STAR-GO: Improving Protein Function Prediction by Learning to Hierarchically Integrate Ontology-Informed Semantic Embeddings
Department of Computer Engineering, Bogazici University, Istanbul, Turkiye
30秒速读
IN SHORT: This paper addresses the core challenge of generalizing protein function prediction to unseen or newly introduced Gene Ontology (GO) terms by overcoming the limitations of existing models that either prioritize graph structure at the expense of semantic meaning or vice versa.
核心创新
- Methodology Introduces a novel GO embedding module that integrates textual definitions (via SBERT-BioBERT) with ontology graph structure through a multi-task autoencoder, learning unified representations that preserve both semantic similarity and hierarchical dependencies.
- Methodology Proposes a hierarchical Transformer decoder that processes GO terms in topological order (ancestors to descendants) using causal self-attention, enabling information propagation across ontology levels and capturing functional dependencies.
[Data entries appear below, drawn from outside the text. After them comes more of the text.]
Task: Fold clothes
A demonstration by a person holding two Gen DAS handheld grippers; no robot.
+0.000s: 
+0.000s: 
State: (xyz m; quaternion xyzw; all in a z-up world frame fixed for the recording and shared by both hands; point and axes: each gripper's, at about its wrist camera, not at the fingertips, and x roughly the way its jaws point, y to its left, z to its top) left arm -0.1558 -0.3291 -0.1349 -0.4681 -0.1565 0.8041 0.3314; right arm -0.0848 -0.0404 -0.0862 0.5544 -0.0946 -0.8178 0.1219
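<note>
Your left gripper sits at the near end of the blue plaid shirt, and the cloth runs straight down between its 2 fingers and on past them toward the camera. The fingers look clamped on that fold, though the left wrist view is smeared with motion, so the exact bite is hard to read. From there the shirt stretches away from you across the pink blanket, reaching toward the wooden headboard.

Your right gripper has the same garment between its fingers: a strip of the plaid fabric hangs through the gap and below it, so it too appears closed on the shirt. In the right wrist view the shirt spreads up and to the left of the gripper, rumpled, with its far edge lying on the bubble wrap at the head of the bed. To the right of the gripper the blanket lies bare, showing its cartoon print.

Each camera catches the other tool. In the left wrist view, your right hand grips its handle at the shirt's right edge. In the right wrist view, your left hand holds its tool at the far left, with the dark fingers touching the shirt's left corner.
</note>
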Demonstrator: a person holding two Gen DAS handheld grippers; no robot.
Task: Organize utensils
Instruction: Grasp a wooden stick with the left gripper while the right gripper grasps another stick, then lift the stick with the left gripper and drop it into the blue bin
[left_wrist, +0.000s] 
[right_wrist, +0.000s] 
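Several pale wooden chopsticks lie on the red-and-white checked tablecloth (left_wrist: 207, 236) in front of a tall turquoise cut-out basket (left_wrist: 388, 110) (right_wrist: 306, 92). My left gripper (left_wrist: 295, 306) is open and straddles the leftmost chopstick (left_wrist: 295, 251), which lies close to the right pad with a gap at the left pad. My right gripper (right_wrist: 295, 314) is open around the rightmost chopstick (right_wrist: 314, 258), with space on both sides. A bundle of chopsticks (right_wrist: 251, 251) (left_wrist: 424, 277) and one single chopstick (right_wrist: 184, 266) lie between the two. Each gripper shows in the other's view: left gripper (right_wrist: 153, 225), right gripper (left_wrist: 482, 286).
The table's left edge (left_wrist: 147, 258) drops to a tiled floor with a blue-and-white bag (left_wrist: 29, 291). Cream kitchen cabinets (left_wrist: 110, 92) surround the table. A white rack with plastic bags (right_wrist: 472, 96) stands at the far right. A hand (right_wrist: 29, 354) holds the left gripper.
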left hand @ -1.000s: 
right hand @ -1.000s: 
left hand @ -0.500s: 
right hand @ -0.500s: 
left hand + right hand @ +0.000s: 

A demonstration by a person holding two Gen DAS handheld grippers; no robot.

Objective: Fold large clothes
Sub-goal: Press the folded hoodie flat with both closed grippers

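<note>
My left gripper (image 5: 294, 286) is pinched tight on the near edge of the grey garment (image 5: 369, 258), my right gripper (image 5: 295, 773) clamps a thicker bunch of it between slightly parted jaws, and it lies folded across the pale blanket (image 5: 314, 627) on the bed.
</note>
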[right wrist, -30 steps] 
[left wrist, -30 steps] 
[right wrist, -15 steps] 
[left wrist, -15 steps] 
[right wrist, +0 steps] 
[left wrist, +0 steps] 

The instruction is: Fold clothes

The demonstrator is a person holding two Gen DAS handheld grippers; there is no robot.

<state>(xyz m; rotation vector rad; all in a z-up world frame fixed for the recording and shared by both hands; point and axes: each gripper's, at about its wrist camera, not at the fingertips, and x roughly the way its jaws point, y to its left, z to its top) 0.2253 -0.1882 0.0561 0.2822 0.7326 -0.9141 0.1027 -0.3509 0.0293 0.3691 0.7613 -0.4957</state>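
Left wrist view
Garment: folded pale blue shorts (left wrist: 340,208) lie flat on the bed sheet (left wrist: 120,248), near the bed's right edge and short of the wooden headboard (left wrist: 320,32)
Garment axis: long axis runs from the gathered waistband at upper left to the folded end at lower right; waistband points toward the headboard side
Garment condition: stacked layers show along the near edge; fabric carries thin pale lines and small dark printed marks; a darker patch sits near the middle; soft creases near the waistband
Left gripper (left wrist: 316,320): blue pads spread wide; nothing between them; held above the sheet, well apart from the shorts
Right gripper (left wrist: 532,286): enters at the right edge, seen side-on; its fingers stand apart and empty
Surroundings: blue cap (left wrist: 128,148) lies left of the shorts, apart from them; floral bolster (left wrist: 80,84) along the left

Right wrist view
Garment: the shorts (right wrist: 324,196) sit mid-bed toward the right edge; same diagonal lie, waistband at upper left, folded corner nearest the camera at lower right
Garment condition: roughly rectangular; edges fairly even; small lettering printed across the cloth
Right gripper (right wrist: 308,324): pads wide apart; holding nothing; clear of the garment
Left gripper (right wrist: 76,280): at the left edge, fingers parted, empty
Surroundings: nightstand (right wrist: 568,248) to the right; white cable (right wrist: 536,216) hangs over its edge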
- Biology Demonstrates superior zero-shot generalization to unseen GO terms, particularly for Molecular Function and Biological Process terms, by effectively leveraging semantic information from textual definitions, which transfers better to novel ontology concepts than purely structural embeddings.
主要结论
- STAR-GO achieves state-of-the-art or competitive performance across all three GO subontologies (BP, CC, MF), with the highest AUC scores (e.g., 0.989 for BP, 0.988 for CC, 0.995 for MF), indicating strong term-level discriminability.
- In zero-shot evaluation on 16 held-out GO terms, STAR-GO variants achieve the highest AUCs in 13 cases, significantly outperforming baselines like DeepGOZero and DeepGO-SE, demonstrating superior generalization to unseen functions.
- Ablation studies reveal that semantic embeddings (STAR_T) achieve the best zero-shot results for most MF and BP terms (e.g., AUC of 0.949 for GO:0001228), while structural embeddings (STAR_S) perform best for a few terms but poorly for MF, highlighting the critical role of semantic information for generalization.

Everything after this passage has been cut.